▶ Task requirements: Only lines with the word "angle" belong in the answer; copy them from the records below.

Items from a data source:

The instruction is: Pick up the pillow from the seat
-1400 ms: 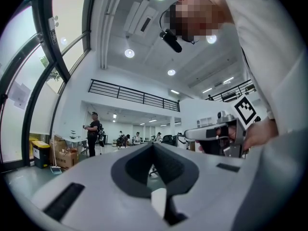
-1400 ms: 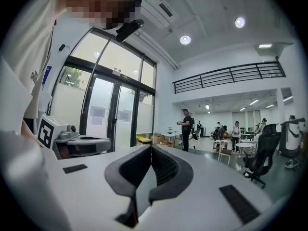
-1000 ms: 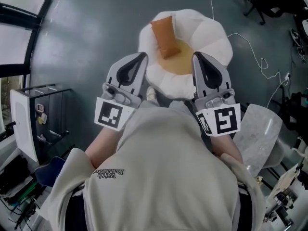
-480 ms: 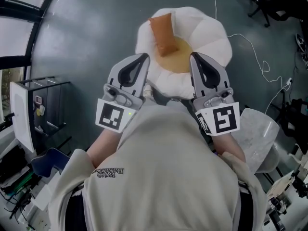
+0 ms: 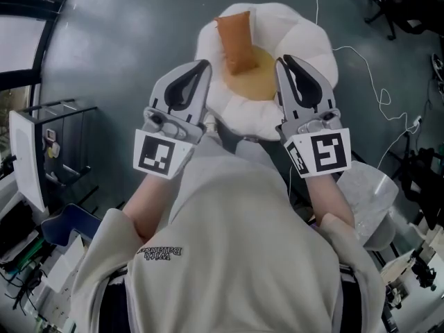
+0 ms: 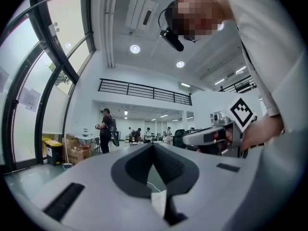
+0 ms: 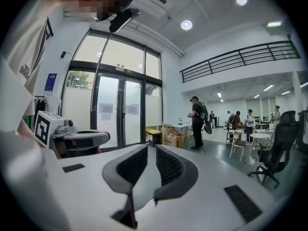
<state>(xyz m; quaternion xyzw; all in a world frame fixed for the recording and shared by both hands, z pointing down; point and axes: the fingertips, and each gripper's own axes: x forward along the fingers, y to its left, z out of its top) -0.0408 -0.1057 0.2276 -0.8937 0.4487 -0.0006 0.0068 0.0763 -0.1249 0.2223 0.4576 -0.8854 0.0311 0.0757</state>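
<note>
- Pillow: orange, lying on the white seat, toward 10 o'clock of the seat's centre, at my 12 o'clock.
- My left tongs: jaws closed, nothing held; tips near the pillow's 7 o'clock.
- My right tongs: jaws closed to a sliver, nothing held; tips at the pillow's 4 o'clock, over the seat.

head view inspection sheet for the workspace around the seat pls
surface: white padded seat with a tan middle, on a dark grey floor
job's things: orange-brown pillow on the seat, untouched
clutter: nothing seen
grippers: left hand-held gripper and right hand-held gripper both shut, empty, short of the pillow
cables: white cable on the floor right of the seat
surroundings: office chair, black rack, people far off
</note>
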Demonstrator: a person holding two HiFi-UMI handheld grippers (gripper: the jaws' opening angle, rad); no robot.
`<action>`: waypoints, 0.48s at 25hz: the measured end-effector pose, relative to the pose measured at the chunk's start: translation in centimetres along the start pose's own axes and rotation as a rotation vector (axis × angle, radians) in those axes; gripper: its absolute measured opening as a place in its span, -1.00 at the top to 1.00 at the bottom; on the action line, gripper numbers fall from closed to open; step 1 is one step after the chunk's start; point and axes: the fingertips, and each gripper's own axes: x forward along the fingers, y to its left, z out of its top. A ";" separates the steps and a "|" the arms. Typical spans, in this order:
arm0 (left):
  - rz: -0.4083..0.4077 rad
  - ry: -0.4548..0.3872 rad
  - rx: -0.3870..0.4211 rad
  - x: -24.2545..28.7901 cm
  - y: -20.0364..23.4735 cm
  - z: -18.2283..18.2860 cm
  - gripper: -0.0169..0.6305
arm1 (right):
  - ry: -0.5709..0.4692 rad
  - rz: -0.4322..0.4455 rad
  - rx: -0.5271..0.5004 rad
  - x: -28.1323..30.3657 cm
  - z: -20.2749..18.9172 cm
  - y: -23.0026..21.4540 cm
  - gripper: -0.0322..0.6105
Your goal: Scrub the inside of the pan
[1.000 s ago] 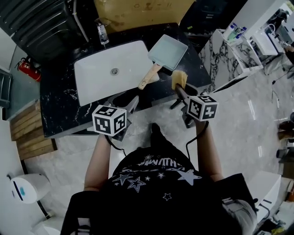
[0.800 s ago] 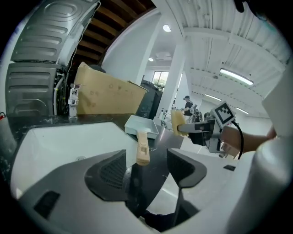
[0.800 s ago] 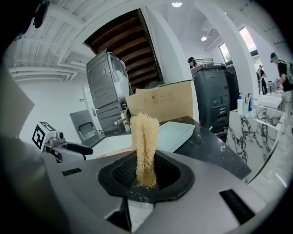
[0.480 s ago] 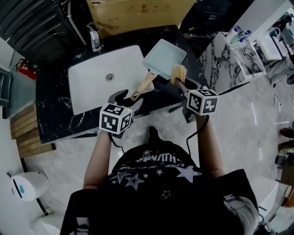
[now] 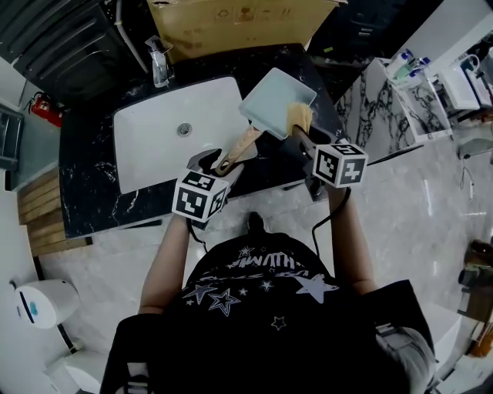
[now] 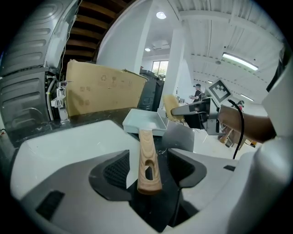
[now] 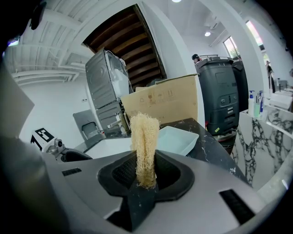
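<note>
Fingers [image 6: 116, 171] of the left gripper [image 6: 149, 153] stand wide apart, having just been opening. The pan's wooden handle [image 6: 145, 139] lies between them, clear of both pads. Jaws of the right gripper [image 7: 145, 157] are clamped on an upright loofah scrubber [image 7: 144, 132]. The pale rectangular pan [image 5: 271, 98] sits on the dark marble counter [image 5: 92, 185] just right of the white sink [image 5: 154, 146], its handle reaching over the sink's near right corner. The scrubber is at the pan's near right rim; whether they touch cannot be told. A spray bottle [image 5: 158, 65] stands at the sink's far edge, with a cardboard box [image 5: 231, 23] beyond.
</note>
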 end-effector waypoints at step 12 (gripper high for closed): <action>-0.004 0.016 -0.007 1.2 -0.3 0.7 0.34 | 0.003 0.019 -0.007 1.2 1.0 -1.1 0.62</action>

▶ Answer below:
Demonstrator: a person holding two HiFi-UMI handheld grippers (gripper: the jaws' opening angle, rad); no robot.
`<action>`: waypoints, 0.48s at 25hz: the measured end-effector pose, relative to the pose measured at the chunk's start: translation in centimetres along the start pose's own axes and rotation as a rotation vector (axis × angle, radians) in those axes; gripper: its absolute measured opening as a place in its span, -1.00 at the top to 1.00 at the bottom; on the action line, gripper numbers fall from closed to open; step 1 is one step after the chunk's start; point and axes: the fingertips, and each gripper's own axes: x forward along the fingers, y to its left, z out of its top. A ";" separates the steps and a "|" the arms. Typical spans, in this order:

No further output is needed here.